● Work task
All lines of the records below that contain the word "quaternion" must be listed.

● Exercise material
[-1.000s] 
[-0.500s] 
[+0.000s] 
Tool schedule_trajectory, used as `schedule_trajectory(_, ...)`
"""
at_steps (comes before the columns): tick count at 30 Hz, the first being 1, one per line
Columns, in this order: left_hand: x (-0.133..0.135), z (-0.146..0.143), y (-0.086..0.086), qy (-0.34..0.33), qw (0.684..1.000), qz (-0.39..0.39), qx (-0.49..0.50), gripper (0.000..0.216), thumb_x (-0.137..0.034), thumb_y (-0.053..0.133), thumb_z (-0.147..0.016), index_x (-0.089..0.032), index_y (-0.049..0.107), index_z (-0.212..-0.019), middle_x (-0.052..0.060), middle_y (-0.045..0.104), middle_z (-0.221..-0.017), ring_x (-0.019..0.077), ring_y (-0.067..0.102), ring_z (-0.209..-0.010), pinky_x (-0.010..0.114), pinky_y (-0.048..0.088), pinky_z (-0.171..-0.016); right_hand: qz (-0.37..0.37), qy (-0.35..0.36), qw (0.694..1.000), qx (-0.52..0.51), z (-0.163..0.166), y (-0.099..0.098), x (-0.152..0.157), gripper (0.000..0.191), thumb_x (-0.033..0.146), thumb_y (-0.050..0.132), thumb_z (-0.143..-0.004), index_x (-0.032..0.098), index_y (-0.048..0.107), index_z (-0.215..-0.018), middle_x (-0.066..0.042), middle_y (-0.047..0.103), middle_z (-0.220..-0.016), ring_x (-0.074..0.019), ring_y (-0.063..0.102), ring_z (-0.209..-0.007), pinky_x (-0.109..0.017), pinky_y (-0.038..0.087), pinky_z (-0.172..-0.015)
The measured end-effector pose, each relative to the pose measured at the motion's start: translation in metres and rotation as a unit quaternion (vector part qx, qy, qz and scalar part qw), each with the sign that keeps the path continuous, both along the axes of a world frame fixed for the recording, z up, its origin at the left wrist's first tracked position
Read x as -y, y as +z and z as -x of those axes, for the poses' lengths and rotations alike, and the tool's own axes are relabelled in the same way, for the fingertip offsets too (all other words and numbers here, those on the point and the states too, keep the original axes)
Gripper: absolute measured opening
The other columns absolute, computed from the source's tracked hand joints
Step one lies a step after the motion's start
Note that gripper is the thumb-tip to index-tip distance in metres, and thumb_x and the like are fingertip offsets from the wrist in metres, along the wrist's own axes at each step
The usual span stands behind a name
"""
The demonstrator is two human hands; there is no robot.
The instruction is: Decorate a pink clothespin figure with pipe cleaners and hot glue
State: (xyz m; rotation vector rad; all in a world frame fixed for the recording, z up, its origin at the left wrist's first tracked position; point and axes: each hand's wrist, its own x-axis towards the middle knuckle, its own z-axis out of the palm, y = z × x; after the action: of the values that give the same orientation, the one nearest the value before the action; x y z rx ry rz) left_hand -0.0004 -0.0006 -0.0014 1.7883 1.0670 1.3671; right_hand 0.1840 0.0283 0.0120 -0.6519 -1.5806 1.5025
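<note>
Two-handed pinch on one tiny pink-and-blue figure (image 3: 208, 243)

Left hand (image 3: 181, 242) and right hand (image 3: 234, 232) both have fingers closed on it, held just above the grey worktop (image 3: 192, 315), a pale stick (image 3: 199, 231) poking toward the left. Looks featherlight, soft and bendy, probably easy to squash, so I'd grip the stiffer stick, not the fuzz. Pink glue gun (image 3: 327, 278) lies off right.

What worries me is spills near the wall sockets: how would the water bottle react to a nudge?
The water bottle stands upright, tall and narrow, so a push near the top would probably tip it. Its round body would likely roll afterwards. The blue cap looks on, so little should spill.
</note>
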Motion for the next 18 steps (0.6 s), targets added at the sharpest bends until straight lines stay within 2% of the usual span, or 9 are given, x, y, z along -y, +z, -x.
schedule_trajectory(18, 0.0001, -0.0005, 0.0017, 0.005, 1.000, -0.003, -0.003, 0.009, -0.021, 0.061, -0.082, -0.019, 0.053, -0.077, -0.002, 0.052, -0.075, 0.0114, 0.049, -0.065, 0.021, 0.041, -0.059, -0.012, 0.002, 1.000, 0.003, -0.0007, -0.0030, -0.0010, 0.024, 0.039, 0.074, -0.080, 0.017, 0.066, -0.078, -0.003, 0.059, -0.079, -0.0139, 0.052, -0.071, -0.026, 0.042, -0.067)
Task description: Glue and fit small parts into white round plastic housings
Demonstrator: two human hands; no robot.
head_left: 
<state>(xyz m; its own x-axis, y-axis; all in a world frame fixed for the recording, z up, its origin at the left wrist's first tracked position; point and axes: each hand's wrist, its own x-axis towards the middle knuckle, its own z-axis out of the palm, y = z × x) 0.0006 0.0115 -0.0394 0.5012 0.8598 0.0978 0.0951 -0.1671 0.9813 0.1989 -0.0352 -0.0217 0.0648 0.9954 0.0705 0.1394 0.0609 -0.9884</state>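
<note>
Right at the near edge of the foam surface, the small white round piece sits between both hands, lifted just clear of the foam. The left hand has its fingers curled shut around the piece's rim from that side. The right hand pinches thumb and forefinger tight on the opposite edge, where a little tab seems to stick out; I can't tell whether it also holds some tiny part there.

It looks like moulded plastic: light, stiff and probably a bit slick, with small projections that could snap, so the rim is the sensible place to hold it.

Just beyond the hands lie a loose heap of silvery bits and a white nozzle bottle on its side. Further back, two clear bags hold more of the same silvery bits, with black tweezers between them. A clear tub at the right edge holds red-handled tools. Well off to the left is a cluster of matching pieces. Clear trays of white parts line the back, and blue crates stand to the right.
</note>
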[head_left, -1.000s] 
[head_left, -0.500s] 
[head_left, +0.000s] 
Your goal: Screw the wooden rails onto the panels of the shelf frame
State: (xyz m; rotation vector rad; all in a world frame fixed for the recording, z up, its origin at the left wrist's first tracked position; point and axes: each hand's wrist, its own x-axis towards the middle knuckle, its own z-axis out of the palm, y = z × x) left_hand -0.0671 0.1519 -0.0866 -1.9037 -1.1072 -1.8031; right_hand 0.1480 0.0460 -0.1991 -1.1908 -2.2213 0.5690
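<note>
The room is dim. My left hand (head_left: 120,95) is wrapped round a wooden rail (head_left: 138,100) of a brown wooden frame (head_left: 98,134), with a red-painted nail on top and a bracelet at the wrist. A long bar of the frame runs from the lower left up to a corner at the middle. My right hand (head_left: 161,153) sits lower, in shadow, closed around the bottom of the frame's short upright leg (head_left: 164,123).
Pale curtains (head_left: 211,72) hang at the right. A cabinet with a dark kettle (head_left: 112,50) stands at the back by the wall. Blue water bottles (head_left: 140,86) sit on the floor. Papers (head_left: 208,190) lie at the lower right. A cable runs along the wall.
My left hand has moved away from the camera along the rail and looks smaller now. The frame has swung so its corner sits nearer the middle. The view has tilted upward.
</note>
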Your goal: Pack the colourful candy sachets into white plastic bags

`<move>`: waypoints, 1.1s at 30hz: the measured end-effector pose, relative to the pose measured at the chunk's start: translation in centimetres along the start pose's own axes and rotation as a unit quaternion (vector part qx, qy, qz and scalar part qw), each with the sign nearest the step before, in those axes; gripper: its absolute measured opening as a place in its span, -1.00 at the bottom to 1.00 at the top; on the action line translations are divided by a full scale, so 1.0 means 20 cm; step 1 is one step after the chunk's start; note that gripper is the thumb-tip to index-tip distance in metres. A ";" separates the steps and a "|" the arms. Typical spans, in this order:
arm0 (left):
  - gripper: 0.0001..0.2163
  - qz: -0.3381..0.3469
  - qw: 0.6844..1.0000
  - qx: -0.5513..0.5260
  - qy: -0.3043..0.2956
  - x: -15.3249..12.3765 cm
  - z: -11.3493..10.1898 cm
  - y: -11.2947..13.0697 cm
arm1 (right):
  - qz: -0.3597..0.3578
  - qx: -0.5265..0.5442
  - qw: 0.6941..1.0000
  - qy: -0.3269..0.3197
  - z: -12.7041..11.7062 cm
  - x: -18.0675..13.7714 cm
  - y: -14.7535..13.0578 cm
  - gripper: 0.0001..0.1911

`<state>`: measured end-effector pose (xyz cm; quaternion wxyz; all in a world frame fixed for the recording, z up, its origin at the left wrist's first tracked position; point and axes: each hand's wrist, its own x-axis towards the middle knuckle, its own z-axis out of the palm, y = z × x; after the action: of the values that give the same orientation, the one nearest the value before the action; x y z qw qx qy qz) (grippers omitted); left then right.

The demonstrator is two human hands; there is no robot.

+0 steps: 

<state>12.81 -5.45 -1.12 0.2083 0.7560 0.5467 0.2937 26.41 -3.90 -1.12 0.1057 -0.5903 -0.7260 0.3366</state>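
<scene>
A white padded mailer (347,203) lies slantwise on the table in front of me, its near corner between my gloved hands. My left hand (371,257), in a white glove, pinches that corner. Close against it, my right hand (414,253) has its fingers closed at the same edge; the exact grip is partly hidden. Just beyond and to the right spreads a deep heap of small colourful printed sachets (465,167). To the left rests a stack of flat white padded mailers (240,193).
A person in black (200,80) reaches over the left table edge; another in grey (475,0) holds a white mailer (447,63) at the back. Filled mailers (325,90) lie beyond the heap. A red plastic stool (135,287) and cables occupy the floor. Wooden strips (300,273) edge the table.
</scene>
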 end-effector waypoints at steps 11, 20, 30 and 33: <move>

● Task answer
The measured end-effector pose, each relative to the pose measured at the motion's start: translation in metres and rotation as a unit quaternion (vector part qx, qy, qz and scalar part qw), each with the sign that keeps the path continuous, both along the axes of a world frame fixed for the recording, z up, its origin at the left wrist's first tracked position
`<move>`: waypoints, 1.1s at 30hz: the measured end-effector pose, relative to the pose measured at the chunk's start: translation in centimetres along the start pose's own axes and rotation as a unit quaternion (vector part qx, qy, qz and scalar part qw), each with the sign nearest the step before, in those axes; gripper: its absolute measured opening as a place in its span, -1.00 at the bottom to 1.00 at the top; on the action line translations are divided by a full scale, so 1.0 means 20 cm; step 1 is one step after the chunk's start; note that gripper is the thumb-tip to index-tip distance in metres. A ";" separates the steps and a "|" the arms. Typical spans, in this order:
`<state>`: measured end-effector pose (xyz cm; quaternion wxyz; all in a world frame fixed for the recording, z up, its origin at the left wrist's first tracked position; point and axes: each hand's wrist, its own x-axis towards the middle knuckle, its own z-axis out of the palm, y = z × x; after the action: of the values that give the same orientation, the one nearest the value before the action; x y z qw qx qy qz) (grippers omitted); left then right.

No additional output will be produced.